A tool written in Scala allowing you to research conditions using Arxiv, ScienceIO, and OpenAI

Primary LanguageScala

Condition research, written in Scala

A UI and API allowing general public to research easily their conditions. Users should be able to enter their condition, and receive back:

  • A plain english summary of what it is, and key ideas as well as confusions
  • Plain english summaries of currently accepted facts and indications about the condition and what the latest research indicates

Tech stack and philosophy

The codebase will be written out in Scala, mostly because I want to learn the language and thought this would be a good way to do so. The design and idea behind this will likely change rapidly over the next few days/weeks.

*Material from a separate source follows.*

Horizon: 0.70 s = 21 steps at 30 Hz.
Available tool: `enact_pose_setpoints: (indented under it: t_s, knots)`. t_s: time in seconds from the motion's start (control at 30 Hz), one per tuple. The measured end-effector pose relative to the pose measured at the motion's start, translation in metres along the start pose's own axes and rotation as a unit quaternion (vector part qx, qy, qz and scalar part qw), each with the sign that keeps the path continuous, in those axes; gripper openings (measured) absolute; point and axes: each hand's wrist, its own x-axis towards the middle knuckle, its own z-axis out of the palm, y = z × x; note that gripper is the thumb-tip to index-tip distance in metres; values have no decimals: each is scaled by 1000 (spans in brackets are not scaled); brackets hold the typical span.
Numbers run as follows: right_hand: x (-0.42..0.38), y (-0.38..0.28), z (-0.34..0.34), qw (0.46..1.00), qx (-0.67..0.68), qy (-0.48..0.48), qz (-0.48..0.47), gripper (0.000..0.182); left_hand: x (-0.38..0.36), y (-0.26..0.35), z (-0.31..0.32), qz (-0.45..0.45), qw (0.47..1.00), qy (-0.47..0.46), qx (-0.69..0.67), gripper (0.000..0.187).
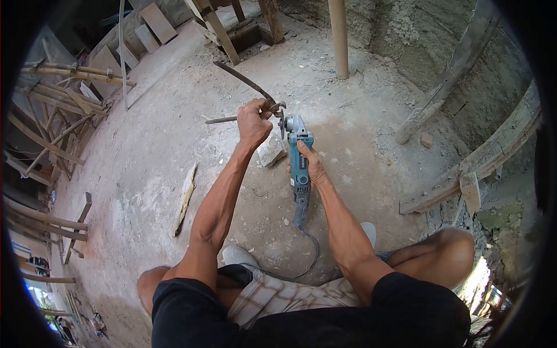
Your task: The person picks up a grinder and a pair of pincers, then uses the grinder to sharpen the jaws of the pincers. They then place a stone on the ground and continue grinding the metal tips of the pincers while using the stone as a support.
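I squat over a dusty concrete floor. My left hand [253, 123] grips a bent steel rod [243, 81] that angles up and away, with a second arm of it sticking out to the left. My right hand [313, 168] wraps around the body of a blue angle grinder [299, 165]. The grinder's disc [282, 124] sits right beside the bend of the rod, close to my left fingers. A chunk of stone [271, 152] lies under the rod, between my two hands.
The grinder's grey cord [310, 255] loops back toward my feet. A wood sliver [185, 197] lies left. Bamboo poles and timber [55, 116] pile along the left side. A post [339, 37] and leaning planks [452, 75] stand near the rough wall at right.
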Motion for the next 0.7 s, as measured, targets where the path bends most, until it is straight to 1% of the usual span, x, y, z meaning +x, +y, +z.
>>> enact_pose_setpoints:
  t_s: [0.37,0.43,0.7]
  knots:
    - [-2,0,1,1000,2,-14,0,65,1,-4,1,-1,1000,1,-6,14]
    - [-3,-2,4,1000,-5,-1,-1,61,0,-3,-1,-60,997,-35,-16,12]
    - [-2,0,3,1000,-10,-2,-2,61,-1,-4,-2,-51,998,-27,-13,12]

The system will have the following components:

  • UI
    • Basic search engine, which intakes a condition and passes it to the API
    • Upon response, the website will display a clean, easy to use UI allowing viewer to dig in with more depth
  • Backend
    • API
      • Intakes the plaintext condition name passed by user, uses ScienceIO to extract the UMLS' associated
      • Queries UMLS retriever and returns response
    • UMLS retriever
      • For any given UMLS, finds cached details from db and returns response to the user
    • UMLS processor
      • Intakes UMLS and gathers related papers, various data sources
      • Passes info to both scienceio and openai, and there should also be heuristics to filter erroneous results
      • Caches data to database for easy access
    • Data scraper
      • Listens for new clinical trial results, Arxiv papers, and presswires (for announcements on potential remedies by pharma companies)
      • Upon receiving a new result, passes to the UMLS processer to handle and save

Services Used

Some price trackers would also be useful here.

Useful third parties

  • ScienceIO - to parse UMLS tags and key content from both data sources and user input
  • OpenAI - to summarize content

Data sources

  • Arxiv
  • Business Wire
  • Globe News Wire
  • ClinicalTrial.gov
  • sec.gov (tracking financial health of companies producing treatments for a given condition)

To build out

  • ScienceIO scala client
  • UMLS retriever
  • UMLS processor
  • Data scraper

Ideas for improvement and potential problems

  • Finding the right temp balance in using openai to summarize might be tricky, it might be a good idea to have summaries approved.